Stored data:

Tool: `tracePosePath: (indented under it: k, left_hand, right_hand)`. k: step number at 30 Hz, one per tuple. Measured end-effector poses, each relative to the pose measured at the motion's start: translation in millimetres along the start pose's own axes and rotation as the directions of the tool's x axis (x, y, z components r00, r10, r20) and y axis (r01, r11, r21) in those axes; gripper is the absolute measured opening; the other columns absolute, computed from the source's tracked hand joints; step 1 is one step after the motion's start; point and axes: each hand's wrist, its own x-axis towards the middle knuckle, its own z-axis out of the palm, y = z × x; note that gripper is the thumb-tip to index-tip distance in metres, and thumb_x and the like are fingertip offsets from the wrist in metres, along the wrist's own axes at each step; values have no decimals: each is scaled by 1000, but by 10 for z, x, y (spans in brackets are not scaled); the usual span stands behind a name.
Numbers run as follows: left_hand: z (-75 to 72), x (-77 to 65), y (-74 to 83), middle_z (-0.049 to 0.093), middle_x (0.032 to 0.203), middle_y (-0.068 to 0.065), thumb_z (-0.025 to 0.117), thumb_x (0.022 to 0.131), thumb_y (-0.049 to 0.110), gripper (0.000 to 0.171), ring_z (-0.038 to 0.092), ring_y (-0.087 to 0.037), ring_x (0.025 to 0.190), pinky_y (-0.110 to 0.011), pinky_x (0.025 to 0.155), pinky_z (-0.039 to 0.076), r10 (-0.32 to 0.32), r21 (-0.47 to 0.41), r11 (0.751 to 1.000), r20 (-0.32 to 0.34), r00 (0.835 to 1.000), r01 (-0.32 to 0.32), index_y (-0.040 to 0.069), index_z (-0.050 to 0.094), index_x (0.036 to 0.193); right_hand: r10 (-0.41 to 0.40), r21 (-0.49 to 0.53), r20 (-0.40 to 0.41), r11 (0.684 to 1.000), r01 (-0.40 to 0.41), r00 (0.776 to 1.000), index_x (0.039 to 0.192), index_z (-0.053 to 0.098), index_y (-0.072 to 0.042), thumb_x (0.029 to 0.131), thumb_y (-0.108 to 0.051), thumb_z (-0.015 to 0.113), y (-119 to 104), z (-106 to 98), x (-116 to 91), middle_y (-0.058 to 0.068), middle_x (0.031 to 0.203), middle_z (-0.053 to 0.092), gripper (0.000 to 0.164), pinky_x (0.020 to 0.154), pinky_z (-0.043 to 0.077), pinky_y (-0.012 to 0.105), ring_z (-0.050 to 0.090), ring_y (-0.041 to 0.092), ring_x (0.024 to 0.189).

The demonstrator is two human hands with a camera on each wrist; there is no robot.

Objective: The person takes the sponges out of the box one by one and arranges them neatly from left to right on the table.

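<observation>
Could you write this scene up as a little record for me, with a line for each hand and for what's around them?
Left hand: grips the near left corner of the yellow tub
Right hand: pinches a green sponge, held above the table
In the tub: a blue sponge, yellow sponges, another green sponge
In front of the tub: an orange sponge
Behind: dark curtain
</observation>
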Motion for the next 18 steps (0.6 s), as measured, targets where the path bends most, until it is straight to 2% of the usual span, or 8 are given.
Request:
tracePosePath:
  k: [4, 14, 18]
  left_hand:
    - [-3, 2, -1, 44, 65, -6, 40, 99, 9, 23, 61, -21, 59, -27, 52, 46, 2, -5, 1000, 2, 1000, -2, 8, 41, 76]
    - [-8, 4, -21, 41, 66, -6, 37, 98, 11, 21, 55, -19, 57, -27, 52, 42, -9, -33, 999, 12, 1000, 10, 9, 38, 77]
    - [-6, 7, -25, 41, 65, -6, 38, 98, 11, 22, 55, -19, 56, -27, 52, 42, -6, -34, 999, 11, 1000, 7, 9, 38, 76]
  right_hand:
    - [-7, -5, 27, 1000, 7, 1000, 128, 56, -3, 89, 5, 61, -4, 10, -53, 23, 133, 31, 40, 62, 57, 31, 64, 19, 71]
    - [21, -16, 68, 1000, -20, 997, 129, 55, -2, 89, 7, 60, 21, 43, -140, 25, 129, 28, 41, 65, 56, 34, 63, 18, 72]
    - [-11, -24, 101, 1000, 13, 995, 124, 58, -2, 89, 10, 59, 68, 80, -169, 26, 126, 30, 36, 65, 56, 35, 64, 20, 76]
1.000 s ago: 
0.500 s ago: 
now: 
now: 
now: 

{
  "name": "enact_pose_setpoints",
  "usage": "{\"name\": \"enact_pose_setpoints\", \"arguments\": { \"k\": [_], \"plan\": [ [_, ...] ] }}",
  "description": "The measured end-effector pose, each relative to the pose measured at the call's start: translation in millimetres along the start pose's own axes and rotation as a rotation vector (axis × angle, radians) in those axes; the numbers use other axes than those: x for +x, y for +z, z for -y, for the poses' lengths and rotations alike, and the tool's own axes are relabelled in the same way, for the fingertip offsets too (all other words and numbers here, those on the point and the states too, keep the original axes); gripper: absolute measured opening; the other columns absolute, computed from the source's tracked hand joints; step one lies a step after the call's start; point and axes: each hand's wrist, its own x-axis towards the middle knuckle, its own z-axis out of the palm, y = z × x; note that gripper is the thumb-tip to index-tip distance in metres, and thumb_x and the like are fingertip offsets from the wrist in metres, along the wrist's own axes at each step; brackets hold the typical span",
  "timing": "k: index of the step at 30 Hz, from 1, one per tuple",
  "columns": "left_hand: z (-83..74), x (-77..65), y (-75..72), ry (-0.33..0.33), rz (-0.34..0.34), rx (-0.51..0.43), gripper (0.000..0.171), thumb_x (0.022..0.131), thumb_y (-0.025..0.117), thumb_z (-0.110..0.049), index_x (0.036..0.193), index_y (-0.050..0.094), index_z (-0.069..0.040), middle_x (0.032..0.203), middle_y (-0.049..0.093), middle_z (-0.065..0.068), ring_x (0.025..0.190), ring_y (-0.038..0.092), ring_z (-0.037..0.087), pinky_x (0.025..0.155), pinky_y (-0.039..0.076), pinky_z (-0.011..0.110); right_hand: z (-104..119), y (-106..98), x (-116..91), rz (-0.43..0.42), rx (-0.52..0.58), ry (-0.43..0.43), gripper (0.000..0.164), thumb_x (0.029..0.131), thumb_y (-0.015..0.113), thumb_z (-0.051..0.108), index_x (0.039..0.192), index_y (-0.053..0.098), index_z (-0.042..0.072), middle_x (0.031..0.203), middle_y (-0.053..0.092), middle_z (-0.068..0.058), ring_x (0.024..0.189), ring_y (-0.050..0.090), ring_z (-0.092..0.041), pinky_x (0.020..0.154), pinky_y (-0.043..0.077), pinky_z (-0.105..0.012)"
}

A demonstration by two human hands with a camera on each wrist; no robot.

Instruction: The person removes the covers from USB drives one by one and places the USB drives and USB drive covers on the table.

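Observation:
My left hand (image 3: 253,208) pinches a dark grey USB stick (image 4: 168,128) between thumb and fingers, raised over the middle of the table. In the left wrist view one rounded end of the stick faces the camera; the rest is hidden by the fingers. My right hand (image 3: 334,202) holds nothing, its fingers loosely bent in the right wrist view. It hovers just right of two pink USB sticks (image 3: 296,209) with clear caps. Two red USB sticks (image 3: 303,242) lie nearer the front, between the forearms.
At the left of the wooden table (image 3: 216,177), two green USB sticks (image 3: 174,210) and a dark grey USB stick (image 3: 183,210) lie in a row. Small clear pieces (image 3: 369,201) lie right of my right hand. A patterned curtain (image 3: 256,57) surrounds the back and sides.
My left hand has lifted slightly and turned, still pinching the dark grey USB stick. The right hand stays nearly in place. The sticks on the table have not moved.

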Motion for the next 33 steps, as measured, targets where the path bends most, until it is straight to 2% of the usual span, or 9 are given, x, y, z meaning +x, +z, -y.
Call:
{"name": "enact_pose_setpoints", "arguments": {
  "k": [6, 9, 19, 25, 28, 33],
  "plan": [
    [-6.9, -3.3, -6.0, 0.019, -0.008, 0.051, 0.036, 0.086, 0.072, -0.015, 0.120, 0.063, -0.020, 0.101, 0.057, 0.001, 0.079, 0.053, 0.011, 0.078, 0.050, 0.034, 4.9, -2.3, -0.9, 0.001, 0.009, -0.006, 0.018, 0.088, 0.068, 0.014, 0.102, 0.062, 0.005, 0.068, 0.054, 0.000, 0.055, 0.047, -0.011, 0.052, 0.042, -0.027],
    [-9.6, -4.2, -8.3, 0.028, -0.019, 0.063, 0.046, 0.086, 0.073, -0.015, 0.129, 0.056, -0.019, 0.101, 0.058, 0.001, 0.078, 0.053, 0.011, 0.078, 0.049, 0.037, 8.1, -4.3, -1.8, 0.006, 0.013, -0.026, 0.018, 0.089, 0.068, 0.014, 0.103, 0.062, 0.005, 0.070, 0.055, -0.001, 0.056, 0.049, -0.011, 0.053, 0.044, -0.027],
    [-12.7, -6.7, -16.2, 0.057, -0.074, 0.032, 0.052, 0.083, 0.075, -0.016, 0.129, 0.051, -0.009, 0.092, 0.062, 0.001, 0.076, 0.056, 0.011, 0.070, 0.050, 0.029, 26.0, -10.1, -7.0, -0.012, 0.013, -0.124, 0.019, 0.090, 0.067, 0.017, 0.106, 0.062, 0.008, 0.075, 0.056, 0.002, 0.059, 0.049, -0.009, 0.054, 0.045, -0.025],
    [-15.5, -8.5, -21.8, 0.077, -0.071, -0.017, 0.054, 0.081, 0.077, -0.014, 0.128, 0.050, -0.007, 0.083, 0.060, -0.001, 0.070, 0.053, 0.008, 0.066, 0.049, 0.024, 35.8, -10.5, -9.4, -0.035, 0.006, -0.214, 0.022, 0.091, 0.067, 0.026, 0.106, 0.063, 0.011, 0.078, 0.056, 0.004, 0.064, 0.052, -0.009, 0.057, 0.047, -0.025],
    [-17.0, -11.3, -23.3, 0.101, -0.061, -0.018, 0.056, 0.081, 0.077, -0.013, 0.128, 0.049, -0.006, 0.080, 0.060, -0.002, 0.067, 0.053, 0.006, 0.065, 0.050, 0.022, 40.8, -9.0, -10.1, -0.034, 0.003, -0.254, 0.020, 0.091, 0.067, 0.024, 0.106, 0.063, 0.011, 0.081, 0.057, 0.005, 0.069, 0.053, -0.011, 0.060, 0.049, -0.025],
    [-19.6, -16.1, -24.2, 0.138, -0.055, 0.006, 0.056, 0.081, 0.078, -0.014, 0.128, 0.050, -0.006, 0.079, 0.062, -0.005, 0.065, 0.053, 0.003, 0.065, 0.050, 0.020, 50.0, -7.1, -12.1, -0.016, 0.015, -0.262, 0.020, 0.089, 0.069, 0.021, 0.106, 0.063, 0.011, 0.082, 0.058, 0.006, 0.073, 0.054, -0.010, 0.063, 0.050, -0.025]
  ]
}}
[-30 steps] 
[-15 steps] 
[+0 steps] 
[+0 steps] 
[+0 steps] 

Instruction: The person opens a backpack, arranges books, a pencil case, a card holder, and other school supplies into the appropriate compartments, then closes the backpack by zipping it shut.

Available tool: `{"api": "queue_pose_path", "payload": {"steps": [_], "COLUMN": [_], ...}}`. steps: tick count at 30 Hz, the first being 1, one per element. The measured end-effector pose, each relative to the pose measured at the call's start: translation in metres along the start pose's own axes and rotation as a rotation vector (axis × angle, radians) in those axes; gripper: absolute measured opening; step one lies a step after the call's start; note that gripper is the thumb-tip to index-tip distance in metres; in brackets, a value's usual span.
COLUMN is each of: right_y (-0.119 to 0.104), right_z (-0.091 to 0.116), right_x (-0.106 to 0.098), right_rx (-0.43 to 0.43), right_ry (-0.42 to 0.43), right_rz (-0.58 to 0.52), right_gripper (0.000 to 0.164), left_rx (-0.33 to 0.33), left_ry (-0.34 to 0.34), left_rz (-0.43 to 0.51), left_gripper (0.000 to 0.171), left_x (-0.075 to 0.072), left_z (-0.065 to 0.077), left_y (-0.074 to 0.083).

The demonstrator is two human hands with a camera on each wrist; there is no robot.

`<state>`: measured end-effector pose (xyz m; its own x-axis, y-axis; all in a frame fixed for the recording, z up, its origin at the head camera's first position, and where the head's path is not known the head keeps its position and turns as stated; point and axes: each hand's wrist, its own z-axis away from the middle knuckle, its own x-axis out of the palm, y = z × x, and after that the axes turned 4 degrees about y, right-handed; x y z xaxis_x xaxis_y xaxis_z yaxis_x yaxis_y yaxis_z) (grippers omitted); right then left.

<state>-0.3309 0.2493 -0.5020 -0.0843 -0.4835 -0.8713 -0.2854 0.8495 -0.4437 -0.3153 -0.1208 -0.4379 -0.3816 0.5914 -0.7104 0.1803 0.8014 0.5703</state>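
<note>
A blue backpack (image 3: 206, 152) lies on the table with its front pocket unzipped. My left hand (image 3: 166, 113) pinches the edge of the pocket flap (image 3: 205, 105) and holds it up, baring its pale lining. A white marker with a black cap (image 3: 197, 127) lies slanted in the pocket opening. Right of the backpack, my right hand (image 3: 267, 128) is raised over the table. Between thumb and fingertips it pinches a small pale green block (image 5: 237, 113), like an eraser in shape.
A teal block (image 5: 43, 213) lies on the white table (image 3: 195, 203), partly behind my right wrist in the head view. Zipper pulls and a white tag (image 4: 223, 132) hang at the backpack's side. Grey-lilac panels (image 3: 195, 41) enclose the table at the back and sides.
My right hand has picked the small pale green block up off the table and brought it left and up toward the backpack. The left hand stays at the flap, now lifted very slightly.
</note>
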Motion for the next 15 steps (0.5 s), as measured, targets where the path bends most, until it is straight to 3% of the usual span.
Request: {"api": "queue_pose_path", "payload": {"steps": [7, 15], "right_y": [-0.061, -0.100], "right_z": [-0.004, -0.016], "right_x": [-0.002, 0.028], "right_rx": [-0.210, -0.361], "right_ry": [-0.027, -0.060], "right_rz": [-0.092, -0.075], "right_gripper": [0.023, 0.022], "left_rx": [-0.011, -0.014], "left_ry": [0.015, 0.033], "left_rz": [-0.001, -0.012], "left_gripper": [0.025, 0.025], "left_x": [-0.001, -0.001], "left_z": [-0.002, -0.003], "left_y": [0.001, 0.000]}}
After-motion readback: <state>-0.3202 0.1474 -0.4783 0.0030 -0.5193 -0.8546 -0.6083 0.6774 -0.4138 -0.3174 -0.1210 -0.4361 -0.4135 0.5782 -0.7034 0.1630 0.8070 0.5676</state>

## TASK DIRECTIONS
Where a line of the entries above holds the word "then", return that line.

## RESPONSE TO THIS EXERCISE
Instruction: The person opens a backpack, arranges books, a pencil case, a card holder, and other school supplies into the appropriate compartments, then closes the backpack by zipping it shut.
`<state>`: measured end-effector pose (xyz m; its own x-axis, y-axis; all in a frame fixed for the recording, z up, its origin at the head camera's first position, and where the head's path is not known the head keeps its position and turns as stated; point and axes: each hand's wrist, its own z-axis away from the middle knuckle, its own x-axis out of the palm, y = z × x, and after that the axes turned 4 degrees about y, right-handed; x y z xaxis_x xaxis_y xaxis_z yaxis_x yaxis_y yaxis_z) (grippers omitted); right then left.

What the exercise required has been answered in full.